= TASK ITEM =
Return, from the listing below, each line where the word "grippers" appears.

⁂

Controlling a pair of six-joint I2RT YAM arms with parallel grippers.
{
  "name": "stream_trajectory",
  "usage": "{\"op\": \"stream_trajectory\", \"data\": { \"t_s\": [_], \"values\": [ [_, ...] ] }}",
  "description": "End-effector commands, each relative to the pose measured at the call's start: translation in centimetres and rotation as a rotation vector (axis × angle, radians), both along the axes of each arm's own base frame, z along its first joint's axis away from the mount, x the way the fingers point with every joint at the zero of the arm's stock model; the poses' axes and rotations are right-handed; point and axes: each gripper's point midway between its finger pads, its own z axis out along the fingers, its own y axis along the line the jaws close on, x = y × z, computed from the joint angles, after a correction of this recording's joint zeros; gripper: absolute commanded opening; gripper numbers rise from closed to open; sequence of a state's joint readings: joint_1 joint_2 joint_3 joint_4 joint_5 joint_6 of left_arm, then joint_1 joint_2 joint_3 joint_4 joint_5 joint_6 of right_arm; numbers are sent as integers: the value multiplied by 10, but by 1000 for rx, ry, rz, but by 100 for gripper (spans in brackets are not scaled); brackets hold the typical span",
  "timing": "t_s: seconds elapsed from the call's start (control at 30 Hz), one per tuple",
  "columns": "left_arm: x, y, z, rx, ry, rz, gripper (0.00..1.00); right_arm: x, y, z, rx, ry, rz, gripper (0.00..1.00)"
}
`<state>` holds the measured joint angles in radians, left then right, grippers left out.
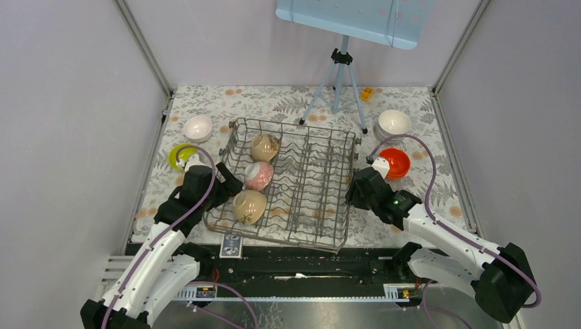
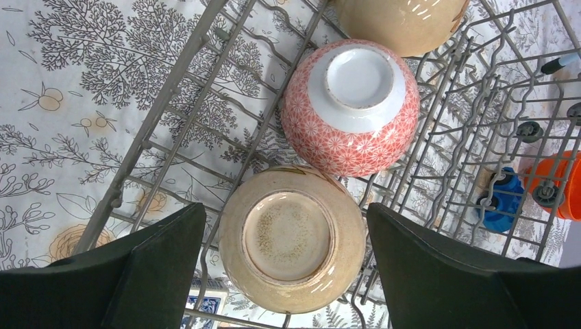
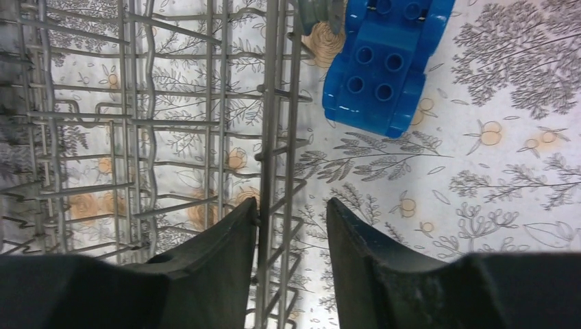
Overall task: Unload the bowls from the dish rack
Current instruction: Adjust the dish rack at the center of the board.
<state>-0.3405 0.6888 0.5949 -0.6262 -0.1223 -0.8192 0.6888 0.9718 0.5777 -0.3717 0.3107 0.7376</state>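
Observation:
The grey wire dish rack (image 1: 308, 185) lies mid-table. Three bowls stand bottom-up along its left side: a beige bowl (image 1: 264, 147), a pink patterned bowl (image 1: 258, 175) and a near beige bowl (image 1: 249, 206). My left gripper (image 2: 286, 205) is open, one finger on each side of the near beige bowl (image 2: 291, 236), with gaps to it. My right gripper (image 3: 292, 202) straddles the rack's right wall (image 3: 274, 137). Its left finger is against the wire and its right finger stands apart. Outside the rack are a white bowl (image 1: 198, 127), a lime-yellow bowl (image 1: 179, 155), stacked white bowls (image 1: 393, 123) and an orange-red bowl (image 1: 395, 162).
A blue block (image 3: 384, 68) lies on the floral cloth just right of the rack. A grey tripod (image 1: 339, 82) stands behind the rack with a small orange piece (image 1: 367, 93) beside it. A blue-patterned card (image 1: 231, 245) lies at the near edge.

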Motion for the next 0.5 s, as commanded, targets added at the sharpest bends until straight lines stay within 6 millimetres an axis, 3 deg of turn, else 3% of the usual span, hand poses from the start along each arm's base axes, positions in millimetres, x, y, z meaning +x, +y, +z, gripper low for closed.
{"op": "stream_trajectory", "data": {
  "t_s": [0.0, 0.3, 0.47],
  "values": [
    [8, -5, 19, -41, -60, -3, 92, 7, 0, -4, 8, 3, -26, 44],
    [9, -3, 29, -37, -87, 5, 92, 33, -13, -7, 37, 15, -90, 23],
    [12, -3, 32, -30, -94, 4, 92, 45, -14, -2, 42, 13, -97, 22]
  ]
}}
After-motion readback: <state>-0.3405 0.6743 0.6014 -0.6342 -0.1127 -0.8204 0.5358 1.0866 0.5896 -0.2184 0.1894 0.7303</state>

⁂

= YOUR SOLUTION =
Controlling a pair of six-joint I2RT YAM arms with parallel grippers.
`<state>` holds the measured joint angles in radians, left then right, grippers left out.

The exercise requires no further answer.